Dall’annuale rapporto Istat si evincono dati alquanto preoccupanti legati a nascite e decessi nel 2020. Un’Italia sempre più trafitta da un male invisibile registra un nuovo minimo storico dall’unità del Paese tricolore del -3,8% di nascite. Si tratta di quasi 16mila in meno rispetto al 2019. Un dato che fa riflettere sul buonsenso e sull’incidenza psicologica di un coronavirus sempre più odiato.

404.104 i bambini registrati all’anagrafe alla fine di dicembre.

Sui decessi un dato che, inevitabilmente, costerna ancor di più il Belpaese: +17,6% rispetto all’anno precedente. 112mila in più del 2019. Sono infatti state cancellate dall’anagrafe per decesso 746.146 persone.

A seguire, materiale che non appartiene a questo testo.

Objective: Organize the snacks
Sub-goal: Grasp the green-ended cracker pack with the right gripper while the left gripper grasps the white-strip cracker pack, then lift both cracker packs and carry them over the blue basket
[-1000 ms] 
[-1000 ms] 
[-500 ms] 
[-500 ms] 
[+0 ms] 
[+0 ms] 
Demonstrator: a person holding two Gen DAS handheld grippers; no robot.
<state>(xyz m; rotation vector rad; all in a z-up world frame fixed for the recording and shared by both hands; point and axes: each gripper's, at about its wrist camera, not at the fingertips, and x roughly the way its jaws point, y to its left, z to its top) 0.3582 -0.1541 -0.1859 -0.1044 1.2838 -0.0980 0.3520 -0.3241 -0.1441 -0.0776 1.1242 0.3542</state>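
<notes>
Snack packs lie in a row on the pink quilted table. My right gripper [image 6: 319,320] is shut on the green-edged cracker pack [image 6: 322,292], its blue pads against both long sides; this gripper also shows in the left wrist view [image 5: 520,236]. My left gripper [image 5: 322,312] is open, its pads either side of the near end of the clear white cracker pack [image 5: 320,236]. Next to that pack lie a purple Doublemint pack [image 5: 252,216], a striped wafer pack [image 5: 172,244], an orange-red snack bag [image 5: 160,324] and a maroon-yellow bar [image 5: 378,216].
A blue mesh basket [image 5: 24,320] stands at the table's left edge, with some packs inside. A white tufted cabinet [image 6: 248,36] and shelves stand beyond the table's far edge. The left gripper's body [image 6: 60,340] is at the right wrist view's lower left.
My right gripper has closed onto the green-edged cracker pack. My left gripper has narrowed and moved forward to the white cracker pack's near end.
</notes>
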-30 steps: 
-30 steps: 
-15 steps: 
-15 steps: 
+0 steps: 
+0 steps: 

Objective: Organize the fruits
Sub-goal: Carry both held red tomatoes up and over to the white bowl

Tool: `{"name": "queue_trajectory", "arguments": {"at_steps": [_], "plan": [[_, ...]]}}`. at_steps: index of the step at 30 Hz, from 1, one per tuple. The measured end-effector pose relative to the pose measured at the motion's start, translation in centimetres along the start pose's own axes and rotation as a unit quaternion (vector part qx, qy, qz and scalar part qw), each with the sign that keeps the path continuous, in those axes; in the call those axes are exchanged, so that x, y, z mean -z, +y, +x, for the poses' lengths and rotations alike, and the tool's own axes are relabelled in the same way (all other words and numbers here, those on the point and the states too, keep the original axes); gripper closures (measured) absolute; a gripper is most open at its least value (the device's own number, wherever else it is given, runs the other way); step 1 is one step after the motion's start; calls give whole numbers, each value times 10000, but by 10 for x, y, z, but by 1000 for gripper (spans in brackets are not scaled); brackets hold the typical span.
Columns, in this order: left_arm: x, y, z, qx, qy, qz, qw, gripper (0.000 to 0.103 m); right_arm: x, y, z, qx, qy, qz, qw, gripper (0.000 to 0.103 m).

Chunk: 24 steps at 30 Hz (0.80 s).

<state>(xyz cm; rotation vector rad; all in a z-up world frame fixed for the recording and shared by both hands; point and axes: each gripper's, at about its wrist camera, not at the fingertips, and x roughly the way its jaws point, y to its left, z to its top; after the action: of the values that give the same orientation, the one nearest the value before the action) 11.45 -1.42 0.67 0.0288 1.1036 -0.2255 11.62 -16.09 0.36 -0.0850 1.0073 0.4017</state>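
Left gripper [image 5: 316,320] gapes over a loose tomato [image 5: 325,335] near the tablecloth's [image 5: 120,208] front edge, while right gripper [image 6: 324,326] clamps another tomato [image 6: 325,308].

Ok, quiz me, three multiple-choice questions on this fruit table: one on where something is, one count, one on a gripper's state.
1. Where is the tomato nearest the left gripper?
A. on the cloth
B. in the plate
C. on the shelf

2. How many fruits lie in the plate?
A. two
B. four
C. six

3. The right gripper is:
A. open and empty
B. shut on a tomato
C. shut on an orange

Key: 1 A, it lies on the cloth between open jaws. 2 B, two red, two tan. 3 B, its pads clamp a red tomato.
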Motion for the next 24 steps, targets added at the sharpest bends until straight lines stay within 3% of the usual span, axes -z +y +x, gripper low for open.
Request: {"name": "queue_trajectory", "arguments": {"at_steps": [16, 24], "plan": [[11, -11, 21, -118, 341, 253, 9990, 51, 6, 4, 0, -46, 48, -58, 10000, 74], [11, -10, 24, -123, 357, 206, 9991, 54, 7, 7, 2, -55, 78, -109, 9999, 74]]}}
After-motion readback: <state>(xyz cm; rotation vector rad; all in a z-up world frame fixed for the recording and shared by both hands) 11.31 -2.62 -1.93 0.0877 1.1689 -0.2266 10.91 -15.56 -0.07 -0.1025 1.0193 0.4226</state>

Questo quanto riportato dalle statistiche dell’Istituto Nazionale di Statistica “La dinamica demografica durante la pandemia covid-19-anno 2020”, diffuso nelle scorse ore.

All’ultimo giorno del 2020, il 31 dicembre, si trovano residenti 384mila unità in meno rispetto all’inizio dell’anno, come se un’intera città delle dimensioni di Firenze fosse sparita. Questi effetti della pandemia da COVID-19 hanno amplificato ancor di più una tendenza di declino in atto dal 2015.